_EXERCISE_:
Set the whole listing down again without deviation.

#### DATA SECTION

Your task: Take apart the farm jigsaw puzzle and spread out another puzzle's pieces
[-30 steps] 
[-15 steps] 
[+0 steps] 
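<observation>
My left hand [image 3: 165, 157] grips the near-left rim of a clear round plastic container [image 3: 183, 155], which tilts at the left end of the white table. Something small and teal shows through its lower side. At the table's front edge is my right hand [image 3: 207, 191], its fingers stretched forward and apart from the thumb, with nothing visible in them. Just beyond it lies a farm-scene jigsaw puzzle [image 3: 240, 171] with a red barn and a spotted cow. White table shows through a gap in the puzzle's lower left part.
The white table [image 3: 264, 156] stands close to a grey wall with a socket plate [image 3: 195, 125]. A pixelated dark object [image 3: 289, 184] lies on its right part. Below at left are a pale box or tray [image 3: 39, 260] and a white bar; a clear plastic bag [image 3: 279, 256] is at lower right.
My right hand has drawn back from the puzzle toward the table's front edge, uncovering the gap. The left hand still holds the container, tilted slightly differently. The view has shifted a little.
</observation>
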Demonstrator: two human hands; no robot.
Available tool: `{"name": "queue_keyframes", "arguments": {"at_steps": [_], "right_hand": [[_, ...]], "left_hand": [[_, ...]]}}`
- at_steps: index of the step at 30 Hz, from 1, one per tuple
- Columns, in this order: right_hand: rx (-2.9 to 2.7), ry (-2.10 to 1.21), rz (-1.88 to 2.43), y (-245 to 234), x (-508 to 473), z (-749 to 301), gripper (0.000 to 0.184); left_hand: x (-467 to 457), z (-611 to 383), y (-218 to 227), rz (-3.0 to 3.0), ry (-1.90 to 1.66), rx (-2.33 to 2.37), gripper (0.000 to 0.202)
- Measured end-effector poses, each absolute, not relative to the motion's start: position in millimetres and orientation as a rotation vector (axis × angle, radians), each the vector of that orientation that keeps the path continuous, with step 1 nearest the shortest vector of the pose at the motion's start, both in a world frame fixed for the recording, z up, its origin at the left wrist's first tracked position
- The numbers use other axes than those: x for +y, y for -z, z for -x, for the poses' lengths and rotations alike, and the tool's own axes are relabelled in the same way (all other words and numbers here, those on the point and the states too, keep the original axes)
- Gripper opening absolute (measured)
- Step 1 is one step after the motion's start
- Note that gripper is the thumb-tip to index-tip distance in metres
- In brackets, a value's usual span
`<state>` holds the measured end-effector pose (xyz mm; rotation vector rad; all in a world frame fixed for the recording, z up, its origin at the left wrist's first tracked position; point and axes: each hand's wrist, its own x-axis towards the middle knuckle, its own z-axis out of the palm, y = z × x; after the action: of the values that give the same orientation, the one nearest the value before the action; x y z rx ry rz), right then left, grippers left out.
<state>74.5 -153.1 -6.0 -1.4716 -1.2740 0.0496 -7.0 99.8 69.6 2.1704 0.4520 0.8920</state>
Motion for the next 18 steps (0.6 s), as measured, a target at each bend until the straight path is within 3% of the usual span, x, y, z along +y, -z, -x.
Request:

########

_YOUR SOLUTION_:
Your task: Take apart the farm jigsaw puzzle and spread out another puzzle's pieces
[-30 steps] 
[-15 steps] 
[+0 steps] 
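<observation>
My left hand [image 3: 165, 157] grips the near-left rim of a clear round plastic container [image 3: 183, 155], which tilts at the left end of the white table. Something small and teal shows through its lower side. At the table's front edge is my right hand [image 3: 207, 191], its fingers stretched forward and apart from the thumb, with nothing visible in them. Just beyond it lies a farm-scene jigsaw puzzle [image 3: 240, 171] with a red barn and a spotted cow. White table shows through a gap in the puzzle's lower left part.
The white table [image 3: 264, 156] stands close to a grey wall with a socket plate [image 3: 195, 125]. A pixelated dark object [image 3: 289, 184] lies on its right part. Below at left are a pale box or tray [image 3: 39, 260] and a white bar; a clear plastic bag [image 3: 279, 256] is at lower right.
My right hand has drawn back from the puzzle toward the table's front edge, uncovering the gap. The left hand still holds the container, tilted slightly differently. The view has shifted a little.
</observation>
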Demonstrator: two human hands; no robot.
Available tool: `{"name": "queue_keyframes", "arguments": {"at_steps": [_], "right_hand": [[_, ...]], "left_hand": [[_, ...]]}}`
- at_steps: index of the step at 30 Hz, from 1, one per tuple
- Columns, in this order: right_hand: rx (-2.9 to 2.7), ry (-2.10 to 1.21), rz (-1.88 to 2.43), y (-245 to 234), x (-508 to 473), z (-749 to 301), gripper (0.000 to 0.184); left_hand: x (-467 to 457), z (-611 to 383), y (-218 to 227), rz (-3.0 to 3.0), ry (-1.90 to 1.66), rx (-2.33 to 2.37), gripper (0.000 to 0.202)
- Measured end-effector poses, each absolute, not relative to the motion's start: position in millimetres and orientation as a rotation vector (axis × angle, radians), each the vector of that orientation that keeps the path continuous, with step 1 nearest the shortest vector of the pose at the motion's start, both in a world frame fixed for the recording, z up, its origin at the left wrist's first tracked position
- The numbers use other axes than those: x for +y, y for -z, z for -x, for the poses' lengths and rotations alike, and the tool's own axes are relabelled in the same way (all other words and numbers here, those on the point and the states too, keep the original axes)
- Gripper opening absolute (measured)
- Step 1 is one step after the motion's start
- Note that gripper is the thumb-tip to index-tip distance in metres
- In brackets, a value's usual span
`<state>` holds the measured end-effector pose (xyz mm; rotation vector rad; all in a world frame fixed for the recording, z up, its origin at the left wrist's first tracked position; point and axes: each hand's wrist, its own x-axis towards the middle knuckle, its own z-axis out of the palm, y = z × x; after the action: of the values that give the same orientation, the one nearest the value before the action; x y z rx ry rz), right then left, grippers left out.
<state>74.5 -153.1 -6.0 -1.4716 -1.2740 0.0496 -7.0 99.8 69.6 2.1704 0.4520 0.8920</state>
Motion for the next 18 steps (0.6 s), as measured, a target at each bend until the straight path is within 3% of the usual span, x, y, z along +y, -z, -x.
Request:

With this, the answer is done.